_PROBLEM DETAILS_.
Leaving out the images, please reproduce each line below exactly.

_MATERIAL PROVIDED_.

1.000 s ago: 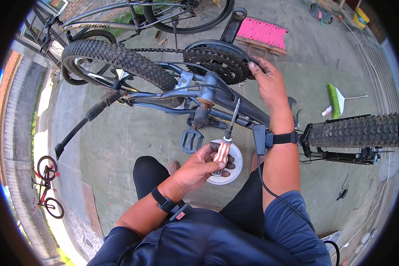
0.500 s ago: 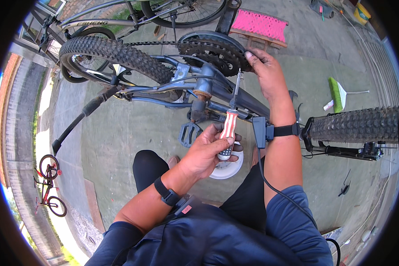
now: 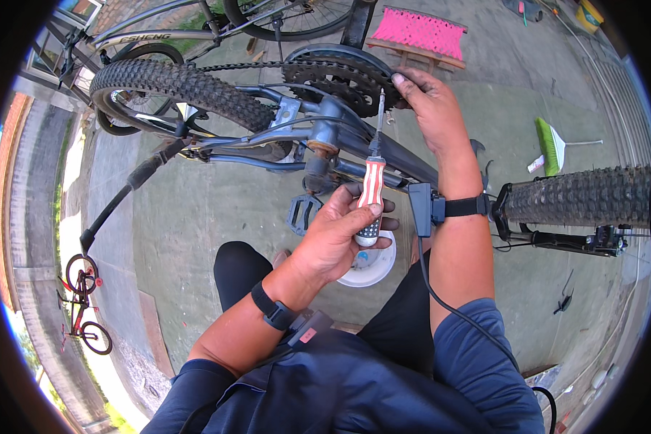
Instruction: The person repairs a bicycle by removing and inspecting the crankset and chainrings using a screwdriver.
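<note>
My left hand (image 3: 340,224) is closed around a screwdriver (image 3: 372,184) with a red-and-white striped handle, starred on a dark butt end. Its shaft points up and away from me, the tip appearing just in front of the chainring's lower right edge; whether it touches cannot be told. Fingers and thumb of my right hand (image 3: 432,108) pinch the right rim of the dark chainring guard (image 3: 365,58), beside the toothed chainrings (image 3: 329,78). The blue-grey bicycle frame (image 3: 405,159) lies across in front of me, apparently turned over. A pedal (image 3: 304,214) sits left of my left hand.
Knobby tyres flank me: the rear tyre (image 3: 173,79) at left, the front tyre (image 3: 579,202) at right. A white basin (image 3: 372,271) stands between my legs. Beyond are a pink-topped stool (image 3: 419,32), a green broom (image 3: 548,147), another bicycle (image 3: 145,35) and a small red bicycle (image 3: 81,300).
The view has shifted slightly, and the bicycle and right hand appear a little further up and left. The screwdriver tip has risen slightly. Both grips look the same.
</note>
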The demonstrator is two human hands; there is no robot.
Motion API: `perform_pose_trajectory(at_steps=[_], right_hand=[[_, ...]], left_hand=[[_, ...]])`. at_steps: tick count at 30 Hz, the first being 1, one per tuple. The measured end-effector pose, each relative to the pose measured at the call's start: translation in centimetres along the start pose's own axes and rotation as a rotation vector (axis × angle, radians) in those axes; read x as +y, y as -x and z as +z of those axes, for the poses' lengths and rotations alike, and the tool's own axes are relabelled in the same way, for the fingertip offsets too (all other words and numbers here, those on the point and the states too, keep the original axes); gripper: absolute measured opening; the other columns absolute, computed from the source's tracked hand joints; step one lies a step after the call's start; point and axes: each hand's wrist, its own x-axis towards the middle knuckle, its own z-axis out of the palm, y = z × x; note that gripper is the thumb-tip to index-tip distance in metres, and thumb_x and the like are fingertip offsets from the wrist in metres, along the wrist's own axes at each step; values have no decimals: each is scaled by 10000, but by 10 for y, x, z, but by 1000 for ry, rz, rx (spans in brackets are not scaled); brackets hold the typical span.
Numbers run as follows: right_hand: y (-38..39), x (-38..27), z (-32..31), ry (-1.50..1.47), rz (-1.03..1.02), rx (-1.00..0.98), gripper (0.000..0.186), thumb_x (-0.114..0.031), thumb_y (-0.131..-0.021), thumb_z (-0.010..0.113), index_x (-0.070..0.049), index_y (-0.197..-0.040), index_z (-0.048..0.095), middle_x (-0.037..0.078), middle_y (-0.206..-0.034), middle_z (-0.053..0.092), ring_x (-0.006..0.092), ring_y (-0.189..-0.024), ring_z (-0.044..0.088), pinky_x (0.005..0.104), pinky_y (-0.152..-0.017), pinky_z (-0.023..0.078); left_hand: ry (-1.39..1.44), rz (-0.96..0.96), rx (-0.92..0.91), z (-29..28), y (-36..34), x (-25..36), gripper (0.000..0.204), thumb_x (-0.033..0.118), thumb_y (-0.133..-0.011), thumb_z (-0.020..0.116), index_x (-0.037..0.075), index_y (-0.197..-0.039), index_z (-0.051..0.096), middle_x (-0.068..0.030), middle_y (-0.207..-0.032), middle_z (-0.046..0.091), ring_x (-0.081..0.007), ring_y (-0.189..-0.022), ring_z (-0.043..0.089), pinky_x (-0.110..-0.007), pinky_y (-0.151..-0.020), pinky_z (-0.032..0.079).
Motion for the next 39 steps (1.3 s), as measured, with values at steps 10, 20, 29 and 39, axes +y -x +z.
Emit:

_TASK OUTPUT_.
1.000 s ago: 
0.500 s ago: 
now: 
Instruction: The person repairs a bicycle by removing and inspecting the crankset and chainrings using a screwdriver.
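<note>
My left hand (image 3: 340,224) is closed around a screwdriver (image 3: 372,184) with a red-and-white striped handle, starred on a dark butt end. Its shaft points up and away from me, the tip appearing just in front of the chainring's lower right edge; whether it touches cannot be told. Fingers and thumb of my right hand (image 3: 432,108) pinch the right rim of the dark chainring guard (image 3: 365,58), beside the toothed chainrings (image 3: 329,78). The blue-grey bicycle frame (image 3: 405,159) lies across in front of me, apparently turned over. A pedal (image 3: 304,214) sits left of my left hand.
Knobby tyres flank me: the rear tyre (image 3: 173,79) at left, the front tyre (image 3: 579,202) at right. A white basin (image 3: 372,271) stands between my legs. Beyond are a pink-topped stool (image 3: 419,32), a green broom (image 3: 548,147), another bicycle (image 3: 145,35) and a small red bicycle (image 3: 81,300).
The view has shifted slightly, and the bicycle and right hand appear a little further up and left. The screwdriver tip has risen slightly. Both grips look the same.
</note>
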The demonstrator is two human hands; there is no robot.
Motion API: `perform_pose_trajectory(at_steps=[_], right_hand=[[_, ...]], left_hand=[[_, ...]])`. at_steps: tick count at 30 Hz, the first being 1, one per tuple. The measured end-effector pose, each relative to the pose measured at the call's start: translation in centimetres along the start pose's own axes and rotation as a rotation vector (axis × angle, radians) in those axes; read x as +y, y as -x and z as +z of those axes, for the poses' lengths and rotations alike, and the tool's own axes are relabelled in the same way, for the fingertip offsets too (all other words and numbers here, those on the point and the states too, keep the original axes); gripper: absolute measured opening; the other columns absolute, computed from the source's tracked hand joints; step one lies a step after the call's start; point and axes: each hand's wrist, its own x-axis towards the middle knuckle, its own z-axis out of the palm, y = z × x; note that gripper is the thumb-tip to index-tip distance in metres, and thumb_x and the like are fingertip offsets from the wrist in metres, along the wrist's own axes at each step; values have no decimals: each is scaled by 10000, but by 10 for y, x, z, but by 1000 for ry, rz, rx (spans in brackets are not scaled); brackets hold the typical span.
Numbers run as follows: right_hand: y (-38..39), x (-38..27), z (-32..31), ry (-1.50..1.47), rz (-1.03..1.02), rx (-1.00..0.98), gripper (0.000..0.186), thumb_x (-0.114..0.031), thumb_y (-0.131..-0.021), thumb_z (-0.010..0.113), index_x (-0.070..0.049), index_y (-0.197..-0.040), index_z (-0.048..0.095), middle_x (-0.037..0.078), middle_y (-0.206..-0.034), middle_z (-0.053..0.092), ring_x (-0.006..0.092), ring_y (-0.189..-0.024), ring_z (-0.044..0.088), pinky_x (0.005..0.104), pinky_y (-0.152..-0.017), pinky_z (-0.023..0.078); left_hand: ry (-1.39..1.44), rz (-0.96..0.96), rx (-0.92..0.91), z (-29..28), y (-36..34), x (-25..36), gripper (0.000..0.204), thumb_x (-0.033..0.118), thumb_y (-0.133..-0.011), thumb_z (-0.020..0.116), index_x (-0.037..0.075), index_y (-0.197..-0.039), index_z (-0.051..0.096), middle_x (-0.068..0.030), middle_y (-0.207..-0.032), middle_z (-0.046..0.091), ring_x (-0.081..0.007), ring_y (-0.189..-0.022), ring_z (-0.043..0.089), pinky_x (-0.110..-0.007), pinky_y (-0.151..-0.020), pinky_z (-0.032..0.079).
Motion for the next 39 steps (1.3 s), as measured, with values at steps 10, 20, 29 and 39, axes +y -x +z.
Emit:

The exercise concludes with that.